Living, New York Style | Jackson Free Press | Jackson, MS

Living, New York Style

Though the general consensus is that downtown Jackson is dead, a hairdresser and an architect stand strongly in opposition. Architect Robert Polk owns the 736 South President St. building, where he and his family reside in one of the three completed loft-style units. He has owned the building for the past nine years. Currently, aside from the three living units, there are several businesses in the building, including a photography studio.

"I decided to buy this building because it was neat and it had a long history in Jackson," he said, adding that it was a building worth saving. This building formerly served as a garment factory in 1928. Then it became the Dickie's factory in the 1950s, and the Mississippi State School of Architecture used it while remodeling their current building on Capitol Street.

Polk plans to convert the rest of the building into more loft-style apartments. "It will be something like you would see in New York," he said. When complete, there will be around eight to 10 units in the building starting at $800 per month for around 1,200 square feet.

One of the first tenants of the building was hairdresser Joanie Thompson. Thompson has been a resident of Jackson for the past 35 years and said that living in the 736 building has been her best residential experience. "I have been here for seven years, and I love it," she said. "I have the freedom and space to just breathe. Some people might have reservations about having one big area for your bedroom and living room, but once you get used to it, there is no turning back."
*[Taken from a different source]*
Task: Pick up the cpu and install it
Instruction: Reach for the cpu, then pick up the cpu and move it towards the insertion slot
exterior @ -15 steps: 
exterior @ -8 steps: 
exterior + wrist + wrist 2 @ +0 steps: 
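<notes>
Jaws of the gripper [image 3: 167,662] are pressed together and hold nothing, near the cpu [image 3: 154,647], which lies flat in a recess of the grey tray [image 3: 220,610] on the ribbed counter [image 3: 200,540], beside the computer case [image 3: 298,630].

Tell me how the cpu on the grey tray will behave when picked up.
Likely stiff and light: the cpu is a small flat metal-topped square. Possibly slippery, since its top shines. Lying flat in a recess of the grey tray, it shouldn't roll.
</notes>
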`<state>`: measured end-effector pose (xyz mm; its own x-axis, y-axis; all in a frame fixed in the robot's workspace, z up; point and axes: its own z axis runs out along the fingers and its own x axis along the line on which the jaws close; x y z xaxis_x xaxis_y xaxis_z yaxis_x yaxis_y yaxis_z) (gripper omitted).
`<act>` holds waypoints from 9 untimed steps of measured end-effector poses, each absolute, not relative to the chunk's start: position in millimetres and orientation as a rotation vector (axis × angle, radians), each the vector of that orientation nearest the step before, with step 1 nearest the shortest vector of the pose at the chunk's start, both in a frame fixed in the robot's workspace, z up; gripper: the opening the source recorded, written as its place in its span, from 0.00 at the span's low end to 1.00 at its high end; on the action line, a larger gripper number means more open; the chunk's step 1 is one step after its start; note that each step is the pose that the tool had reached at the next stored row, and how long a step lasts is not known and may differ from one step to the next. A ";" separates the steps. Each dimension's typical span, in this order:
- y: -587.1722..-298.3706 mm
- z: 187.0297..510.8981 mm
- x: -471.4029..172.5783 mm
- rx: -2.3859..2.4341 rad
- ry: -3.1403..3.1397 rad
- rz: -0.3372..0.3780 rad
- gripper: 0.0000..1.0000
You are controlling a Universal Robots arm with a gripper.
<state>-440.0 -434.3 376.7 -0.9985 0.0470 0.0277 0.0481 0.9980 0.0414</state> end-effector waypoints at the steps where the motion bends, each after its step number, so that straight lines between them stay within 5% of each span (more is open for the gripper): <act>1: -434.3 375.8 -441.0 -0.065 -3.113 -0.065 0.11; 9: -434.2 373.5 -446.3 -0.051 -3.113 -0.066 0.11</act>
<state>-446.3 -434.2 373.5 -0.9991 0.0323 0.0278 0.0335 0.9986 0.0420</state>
Polk said that he has a waiting list of people itching to live in this building. One of those is Curnis Upkins, Jr., 22, a Jacksonian who works with the Hinds County Economic Development District. Upkins said, "I like that the building is like a warehouse on the outside but inside there are beautiful lofts." He also believes that there is a great need for development downtown.

"We need residential areas in downtown, period," he said. "We need people living, working and shopping in this area to revitalize the city."

City Councilman Ben Allen said that developing the downtown area is one of the most important things that the city could do. "That is why I am so for the convention center," he said. "We have to do these things. Robert has a great project, and I hope that it works out."

Downtown development is one reason Polk wanted to renovate this space. "When people move away for the downtown area and began to expand the outer realms of the city, the city suffers," he said. Though Polk has been working on this building for a number of years, he has had trouble getting financing for this type of project.

"Many of the local banks have refused to get behind a project like this," Polk said. Subrina Larry, manager at AmSouth Bank's Meadowbrook branch, said that their bank "does finance this type of project, but the procedure does depend on the size of loan that the owner or owners is looking to borrow."

Polk said, though, that he hasn't gotten very far with Amsouth and other banks he has approached. "I would be glad to talk to any banker who wants to help, but I need to see some proof before I get too involved again," he said. He has gotten offers from an out-of-state bank that agreed to finance the development if he pre-leases the units.

Polk said he has reservations about this because in order to pre-lease the units, they have to be finished within a certain time frame. He would have to take time away from his regular business to do this. "Also I believe that once this building is finished, it will be filled within a year," he said. "So why should I have to pre lease?"

The idea of "mixed-use" development seems to be catching on in the city, though, with the current success of the Fondren Corner building and the announcement last fall that Duckworth Realty plans to renovate the old Electric Building, a 10-story structure, into a "mixed-use" project that includes office space, luxury residential space and ground-floor retail. The Ironworks building at South Street and Gallatin contain several New York-style lofts as well.